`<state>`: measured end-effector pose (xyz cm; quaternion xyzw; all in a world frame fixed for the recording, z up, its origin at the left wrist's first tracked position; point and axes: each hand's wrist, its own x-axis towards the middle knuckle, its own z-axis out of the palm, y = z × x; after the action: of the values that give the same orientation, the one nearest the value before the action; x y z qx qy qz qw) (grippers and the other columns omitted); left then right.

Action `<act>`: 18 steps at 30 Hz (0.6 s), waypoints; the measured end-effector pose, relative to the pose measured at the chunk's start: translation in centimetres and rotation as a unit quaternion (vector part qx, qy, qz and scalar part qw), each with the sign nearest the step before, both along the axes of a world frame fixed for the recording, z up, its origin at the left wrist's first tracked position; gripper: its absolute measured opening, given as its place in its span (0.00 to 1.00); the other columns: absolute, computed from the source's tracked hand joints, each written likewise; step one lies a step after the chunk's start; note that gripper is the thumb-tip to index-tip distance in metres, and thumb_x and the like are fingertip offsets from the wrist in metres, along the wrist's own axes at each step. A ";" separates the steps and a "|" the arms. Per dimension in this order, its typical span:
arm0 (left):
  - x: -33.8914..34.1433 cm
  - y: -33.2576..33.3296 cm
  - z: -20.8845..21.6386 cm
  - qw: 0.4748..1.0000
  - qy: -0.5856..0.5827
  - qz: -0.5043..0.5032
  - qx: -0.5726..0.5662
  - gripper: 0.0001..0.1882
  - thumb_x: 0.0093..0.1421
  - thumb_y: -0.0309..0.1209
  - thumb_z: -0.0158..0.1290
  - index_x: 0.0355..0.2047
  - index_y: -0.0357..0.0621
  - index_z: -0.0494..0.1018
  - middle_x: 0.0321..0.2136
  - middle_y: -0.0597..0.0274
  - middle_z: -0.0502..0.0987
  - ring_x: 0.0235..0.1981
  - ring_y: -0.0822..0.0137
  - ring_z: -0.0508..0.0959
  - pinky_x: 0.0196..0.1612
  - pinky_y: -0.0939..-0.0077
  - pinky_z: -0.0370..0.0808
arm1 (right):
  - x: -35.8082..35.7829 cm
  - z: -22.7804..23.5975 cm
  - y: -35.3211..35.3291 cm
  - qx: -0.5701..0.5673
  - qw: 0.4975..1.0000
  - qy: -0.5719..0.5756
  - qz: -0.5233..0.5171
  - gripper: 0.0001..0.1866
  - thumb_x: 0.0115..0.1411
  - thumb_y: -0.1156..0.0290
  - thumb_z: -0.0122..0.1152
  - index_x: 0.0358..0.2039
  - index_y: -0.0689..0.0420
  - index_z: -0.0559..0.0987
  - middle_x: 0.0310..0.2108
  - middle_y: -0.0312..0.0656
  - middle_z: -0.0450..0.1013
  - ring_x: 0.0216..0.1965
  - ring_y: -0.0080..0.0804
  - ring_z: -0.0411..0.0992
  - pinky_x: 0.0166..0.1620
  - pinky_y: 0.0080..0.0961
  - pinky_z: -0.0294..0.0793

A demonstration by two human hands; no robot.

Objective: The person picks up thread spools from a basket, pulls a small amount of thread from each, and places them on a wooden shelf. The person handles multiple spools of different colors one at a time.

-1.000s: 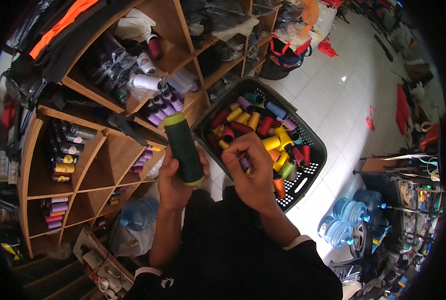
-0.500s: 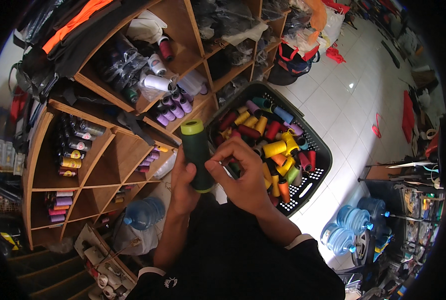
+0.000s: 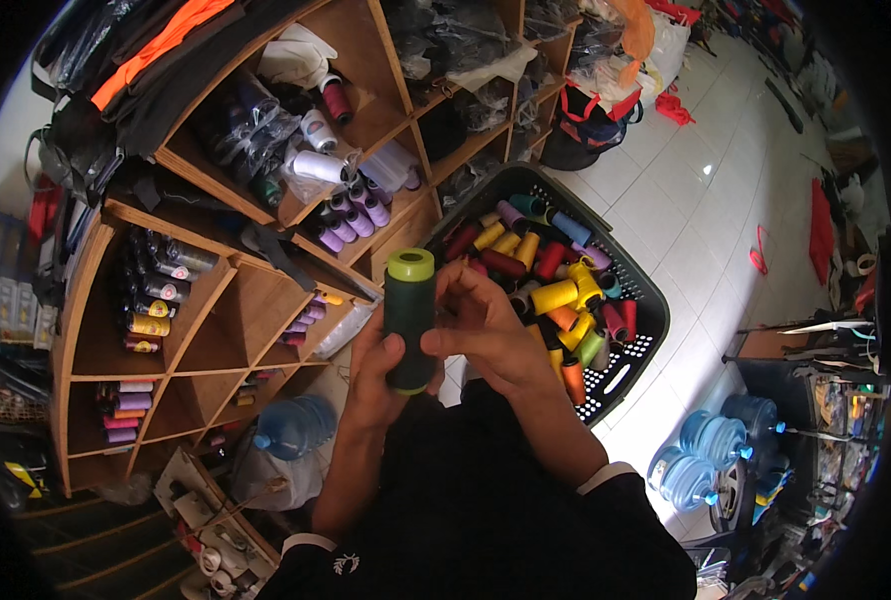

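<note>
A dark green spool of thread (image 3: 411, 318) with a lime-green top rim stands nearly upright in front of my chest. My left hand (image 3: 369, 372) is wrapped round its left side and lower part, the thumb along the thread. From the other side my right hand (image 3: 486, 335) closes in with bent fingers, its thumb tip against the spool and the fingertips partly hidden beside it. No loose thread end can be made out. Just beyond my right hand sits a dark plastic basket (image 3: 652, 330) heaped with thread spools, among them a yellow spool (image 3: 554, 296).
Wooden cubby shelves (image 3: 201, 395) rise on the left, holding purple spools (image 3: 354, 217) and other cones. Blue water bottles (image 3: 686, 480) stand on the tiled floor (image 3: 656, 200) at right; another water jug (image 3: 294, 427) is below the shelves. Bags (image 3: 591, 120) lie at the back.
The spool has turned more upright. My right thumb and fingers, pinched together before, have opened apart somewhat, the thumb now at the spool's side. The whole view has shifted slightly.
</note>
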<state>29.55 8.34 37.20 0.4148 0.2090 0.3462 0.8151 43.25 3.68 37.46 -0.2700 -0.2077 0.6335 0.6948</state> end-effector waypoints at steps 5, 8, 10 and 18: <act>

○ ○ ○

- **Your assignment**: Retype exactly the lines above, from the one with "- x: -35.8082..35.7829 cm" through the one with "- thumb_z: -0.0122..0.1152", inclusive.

- **Result for this task**:
  - x: -35.8082..35.7829 cm
  - z: -22.7804..23.5975 cm
  - y: -35.3211..35.3291 cm
  - qx: -0.5701..0.5673
  - qw: 0.4975..1.0000
  - qy: -0.5719..0.5756
  - qz: -0.5233..0.5171
  - gripper: 0.0001..0.1866
  - thumb_x: 0.0115..0.1411
  - thumb_y: -0.1156..0.0290
  - thumb_z: -0.0122..0.1152

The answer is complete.